**Work instructions**: An unaltered copy of every line below is the expected output.

**Information shown**:
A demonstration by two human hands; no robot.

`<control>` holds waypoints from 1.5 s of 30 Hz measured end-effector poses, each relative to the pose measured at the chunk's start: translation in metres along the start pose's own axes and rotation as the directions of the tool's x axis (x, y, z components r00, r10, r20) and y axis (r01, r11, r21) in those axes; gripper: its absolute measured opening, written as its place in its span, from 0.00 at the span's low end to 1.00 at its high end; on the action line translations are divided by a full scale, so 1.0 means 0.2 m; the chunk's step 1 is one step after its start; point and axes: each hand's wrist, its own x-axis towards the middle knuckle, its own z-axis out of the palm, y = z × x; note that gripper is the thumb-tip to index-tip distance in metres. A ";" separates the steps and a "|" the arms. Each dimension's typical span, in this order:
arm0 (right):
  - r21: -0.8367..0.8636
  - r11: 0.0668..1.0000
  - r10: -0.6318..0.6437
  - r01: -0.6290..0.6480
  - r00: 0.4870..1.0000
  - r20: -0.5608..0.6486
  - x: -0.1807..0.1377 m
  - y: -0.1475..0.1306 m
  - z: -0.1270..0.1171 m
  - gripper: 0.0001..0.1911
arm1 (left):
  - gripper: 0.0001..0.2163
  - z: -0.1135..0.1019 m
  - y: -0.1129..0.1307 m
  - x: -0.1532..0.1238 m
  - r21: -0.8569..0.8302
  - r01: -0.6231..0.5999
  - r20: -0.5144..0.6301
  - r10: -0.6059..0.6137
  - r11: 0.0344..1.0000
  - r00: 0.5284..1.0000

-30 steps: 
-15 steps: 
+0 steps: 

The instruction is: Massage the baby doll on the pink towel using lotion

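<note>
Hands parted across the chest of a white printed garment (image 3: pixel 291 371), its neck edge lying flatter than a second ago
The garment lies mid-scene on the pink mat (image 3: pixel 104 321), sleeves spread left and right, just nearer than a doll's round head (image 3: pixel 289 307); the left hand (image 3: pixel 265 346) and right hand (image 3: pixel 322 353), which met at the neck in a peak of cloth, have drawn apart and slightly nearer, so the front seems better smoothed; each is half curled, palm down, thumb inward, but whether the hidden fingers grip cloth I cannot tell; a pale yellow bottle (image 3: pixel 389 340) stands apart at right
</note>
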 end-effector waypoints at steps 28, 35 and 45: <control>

**Output for this task**:
A demonstration by two human hands; no robot.

`<control>` holds waypoints from 1.5 s of 30 Hz measured end-effector poses, each relative to the pose measured at the chunk's start: translation in metres along the start pose's own axes and rotation as the directions of the tool's x axis (x, y, z components r00, r10, r20) and y axis (r01, r11, r21) in those axes; gripper: its absolute measured opening, written as its place in its span, from 0.00 at the span's low end to 1.00 at its high end; on the action line translations are divided by a full scale, so 1.0 means 0.2 m; the chunk's step 1 is one step after its start; point and axes: each hand's wrist, its own x-axis towards the middle knuckle, its own z-axis out of the palm, y = z × x; note that gripper is the thumb-tip to index-tip distance in metres. A ";" separates the steps and a "|" the arms. Each dimension's typical span, in this order:
arm0 (right):
  - r21: -0.8367..0.8636
  - r11: 0.0668..1.0000
  - r10: -0.6318..0.6437
  - r01: -0.6290..0.6480
  - r00: 0.4870..1.0000
  - r20: -0.5608..0.6486
  - x: -0.1807..0.1377 m
  - y: -0.1475..0.1306 m
  - z: -0.1270..0.1171 m
  - gripper: 0.0001..0.1911
arm1 (left):
  - gripper: 0.0001..0.2163
  - z: -0.1135..0.1019 m
  - y: -0.1129..0.1307 m
  - x: -0.1532..0.1238 m
  - r21: -0.8569..0.8302
  - r01: -0.6231..0.5999
  - r20: -0.5144..0.6301
  - r10: -0.6059..0.6137
  - r11: 0.0344..1.0000
  - r00: 0.5284..1.0000

-30 steps: 
-15 steps: 
+0 steps: 

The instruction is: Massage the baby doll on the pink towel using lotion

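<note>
Hands parted across the chest of a white printed garment (image 3: pixel 291 371), its neck edge lying flatter than a second ago
The garment lies mid-scene on the pink mat (image 3: pixel 104 321), sleeves spread left and right, just nearer than a doll's round head (image 3: pixel 289 307); the left hand (image 3: pixel 265 346) and right hand (image 3: pixel 322 353), which met at the neck in a peak of cloth, have drawn apart and slightly nearer, so the front seems better smoothed; each is half curled, palm down, thumb inward, but whether the hidden fingers grip cloth I cannot tell; a pale yellow bottle (image 3: pixel 389 340) stands apart at right
</note>
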 end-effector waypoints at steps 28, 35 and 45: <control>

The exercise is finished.